AshleighL Posted June 6, 2012 Posted June 6, 2012 I have been dating my current boyfriend for two years now, and this passed weekend he broke the news that he was joining the air force. It came as a complete shock to me considering he has talked about nothing but this one college all year long. Now he is going into the military? The thing about it is that like I said we are just dating. I am just about to turn seventeen and he just turned eighteen. It isn't like we are older and married. I can't go with him wherever he goes. That puts me in something I never wanted to be a part of: a long distance relationship. Of course, I Love my boyfriend to death, and he has helped me so much in our two years together (I was molested and abused in other ways when I was fourteen, and he was always there for me). I am going to, without a doubt in my mind, stay with him and support him as much as I possibly can. However, the idea of him being states away from me and then even countries away from me is absolutely terrifying. I haven't gone a day in over two years without talking to him, and this is going to be a major change for the both of us. This is something he really wants to do, and he is a hero for it, but I just cannot shake the strong fear and anxiety that I am feeling. I would really appreciate any advice as to how I can support him and relax myself as well.
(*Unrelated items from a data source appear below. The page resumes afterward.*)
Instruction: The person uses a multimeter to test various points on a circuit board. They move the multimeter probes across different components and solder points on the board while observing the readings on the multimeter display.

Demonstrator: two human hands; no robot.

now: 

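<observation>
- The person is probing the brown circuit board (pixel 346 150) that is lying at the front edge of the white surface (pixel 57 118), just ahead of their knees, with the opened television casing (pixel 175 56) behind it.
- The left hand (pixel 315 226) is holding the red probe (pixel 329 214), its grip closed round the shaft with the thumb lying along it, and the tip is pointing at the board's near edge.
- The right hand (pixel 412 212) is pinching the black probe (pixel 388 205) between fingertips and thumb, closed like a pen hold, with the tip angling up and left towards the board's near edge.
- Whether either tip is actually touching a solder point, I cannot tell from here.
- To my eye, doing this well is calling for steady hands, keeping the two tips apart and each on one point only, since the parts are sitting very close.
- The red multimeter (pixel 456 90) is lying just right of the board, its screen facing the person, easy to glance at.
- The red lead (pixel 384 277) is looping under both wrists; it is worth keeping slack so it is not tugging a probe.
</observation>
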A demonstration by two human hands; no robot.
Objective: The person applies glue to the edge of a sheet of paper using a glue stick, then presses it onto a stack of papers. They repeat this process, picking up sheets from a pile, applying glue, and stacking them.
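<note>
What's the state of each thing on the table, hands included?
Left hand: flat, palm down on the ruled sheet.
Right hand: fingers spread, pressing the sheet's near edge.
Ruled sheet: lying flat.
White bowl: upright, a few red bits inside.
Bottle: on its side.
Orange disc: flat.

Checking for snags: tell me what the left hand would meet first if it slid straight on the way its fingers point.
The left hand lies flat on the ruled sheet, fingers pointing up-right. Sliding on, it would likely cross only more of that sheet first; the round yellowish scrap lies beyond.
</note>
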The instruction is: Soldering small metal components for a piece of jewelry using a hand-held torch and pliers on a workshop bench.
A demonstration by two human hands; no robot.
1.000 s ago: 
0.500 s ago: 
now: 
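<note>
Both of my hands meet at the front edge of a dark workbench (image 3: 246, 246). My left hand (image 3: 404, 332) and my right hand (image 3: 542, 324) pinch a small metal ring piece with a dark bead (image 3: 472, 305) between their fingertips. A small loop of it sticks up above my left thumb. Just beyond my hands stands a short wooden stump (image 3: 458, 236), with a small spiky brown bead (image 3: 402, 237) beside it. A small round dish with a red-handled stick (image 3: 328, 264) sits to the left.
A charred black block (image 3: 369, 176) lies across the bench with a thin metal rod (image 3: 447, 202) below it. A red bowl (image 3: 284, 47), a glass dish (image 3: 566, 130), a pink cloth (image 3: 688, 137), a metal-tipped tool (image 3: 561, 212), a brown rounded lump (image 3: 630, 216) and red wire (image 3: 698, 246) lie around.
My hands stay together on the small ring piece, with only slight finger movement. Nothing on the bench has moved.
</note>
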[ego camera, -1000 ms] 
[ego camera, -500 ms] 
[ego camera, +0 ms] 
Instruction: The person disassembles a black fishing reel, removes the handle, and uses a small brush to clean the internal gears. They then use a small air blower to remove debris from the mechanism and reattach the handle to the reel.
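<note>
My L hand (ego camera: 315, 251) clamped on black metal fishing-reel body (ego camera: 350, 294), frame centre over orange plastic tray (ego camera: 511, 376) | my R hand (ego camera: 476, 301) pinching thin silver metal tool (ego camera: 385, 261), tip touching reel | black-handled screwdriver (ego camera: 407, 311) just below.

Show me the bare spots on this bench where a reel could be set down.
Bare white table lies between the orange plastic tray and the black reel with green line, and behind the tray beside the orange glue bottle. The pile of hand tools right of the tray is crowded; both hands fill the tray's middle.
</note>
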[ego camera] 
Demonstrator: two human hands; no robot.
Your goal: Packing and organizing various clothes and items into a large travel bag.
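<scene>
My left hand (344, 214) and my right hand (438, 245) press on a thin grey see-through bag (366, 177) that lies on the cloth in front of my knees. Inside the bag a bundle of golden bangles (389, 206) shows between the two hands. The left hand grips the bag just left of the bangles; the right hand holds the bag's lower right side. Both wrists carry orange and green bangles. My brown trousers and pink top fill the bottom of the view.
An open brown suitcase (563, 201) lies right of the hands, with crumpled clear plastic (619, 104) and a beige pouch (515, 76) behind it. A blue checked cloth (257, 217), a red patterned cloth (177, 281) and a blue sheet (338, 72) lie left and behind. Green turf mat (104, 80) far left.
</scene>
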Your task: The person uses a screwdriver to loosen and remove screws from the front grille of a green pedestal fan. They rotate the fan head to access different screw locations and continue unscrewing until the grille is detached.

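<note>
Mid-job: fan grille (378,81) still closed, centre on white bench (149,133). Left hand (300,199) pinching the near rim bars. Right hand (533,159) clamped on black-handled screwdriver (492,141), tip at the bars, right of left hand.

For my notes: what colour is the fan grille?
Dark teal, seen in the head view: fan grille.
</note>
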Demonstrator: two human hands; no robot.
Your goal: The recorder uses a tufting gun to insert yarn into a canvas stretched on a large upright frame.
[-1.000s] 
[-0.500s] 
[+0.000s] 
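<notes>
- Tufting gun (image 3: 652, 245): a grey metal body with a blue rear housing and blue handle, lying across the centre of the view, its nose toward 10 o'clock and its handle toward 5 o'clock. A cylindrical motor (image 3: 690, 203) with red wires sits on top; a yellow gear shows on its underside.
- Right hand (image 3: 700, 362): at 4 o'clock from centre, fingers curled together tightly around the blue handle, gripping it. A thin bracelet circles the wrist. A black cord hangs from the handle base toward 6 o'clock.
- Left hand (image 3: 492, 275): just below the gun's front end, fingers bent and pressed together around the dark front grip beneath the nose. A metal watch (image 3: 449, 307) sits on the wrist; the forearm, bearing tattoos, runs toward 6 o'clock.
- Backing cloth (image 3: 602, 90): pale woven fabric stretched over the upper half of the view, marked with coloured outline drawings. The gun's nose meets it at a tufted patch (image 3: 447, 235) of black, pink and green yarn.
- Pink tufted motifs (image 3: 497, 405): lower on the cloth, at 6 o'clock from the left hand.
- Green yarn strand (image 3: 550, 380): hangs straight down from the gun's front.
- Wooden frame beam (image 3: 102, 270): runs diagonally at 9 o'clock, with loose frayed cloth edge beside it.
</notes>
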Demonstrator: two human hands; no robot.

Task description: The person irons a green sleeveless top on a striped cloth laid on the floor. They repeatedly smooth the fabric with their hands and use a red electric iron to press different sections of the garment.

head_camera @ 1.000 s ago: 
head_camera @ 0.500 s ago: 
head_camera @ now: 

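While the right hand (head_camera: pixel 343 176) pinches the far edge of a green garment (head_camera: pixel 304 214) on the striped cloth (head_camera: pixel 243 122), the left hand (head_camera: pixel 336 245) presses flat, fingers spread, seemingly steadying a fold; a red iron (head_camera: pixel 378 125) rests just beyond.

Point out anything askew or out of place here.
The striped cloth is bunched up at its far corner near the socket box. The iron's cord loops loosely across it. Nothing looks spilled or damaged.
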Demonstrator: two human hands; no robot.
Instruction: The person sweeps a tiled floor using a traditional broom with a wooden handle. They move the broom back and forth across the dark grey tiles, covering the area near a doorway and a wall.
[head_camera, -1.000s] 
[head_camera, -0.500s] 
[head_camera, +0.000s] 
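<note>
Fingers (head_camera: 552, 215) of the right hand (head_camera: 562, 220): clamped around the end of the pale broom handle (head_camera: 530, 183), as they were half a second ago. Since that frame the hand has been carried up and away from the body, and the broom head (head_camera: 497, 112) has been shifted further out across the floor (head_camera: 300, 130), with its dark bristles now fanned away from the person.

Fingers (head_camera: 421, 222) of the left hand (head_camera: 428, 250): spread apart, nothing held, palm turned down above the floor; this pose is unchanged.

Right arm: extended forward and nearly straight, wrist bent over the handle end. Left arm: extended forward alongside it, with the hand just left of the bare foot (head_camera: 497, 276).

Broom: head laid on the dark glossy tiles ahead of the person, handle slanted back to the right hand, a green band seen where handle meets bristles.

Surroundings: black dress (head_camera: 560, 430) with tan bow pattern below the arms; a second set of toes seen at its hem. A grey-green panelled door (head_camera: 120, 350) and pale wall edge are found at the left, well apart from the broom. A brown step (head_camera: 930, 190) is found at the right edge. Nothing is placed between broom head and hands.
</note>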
cerridwen Posted June 6, 2012 Posted June 6, 2012 Balance. Who else can offer you support? Both you and he will need it. Friends? Family? Organizations? Have you received therapy for the abuse? He'll be preoccupied. You'll be lonely and feeling his absence, so best to search out alternative resources for support. If you're feeling strong, he'll be able to lean on you, and the two of you can grow. But stabilize. Strengthen yourself with the support of others. 1
Author AshleighL Posted June 7, 2012 Author Posted June 7, 2012 I have tried turning to both of our families for support, but both of them are telling me that I need to suck it up and support him right now. I am trying so hard to be there for him, but I need someone there for me too. Everyone has given me the same answer. Nobody is understanding how difficult it is for me. Then again, that must just be me being selfish again. As to answer your other question, no I have not gone to therapy for the abuse cause by my ex-boyfriend. Everyone is always looking for me to be strong, so it was never really an option for me. I have been battling it all on my own for almost three years. I didn't even tell my parents until a few months ago. My boyfriend was the only one who knew.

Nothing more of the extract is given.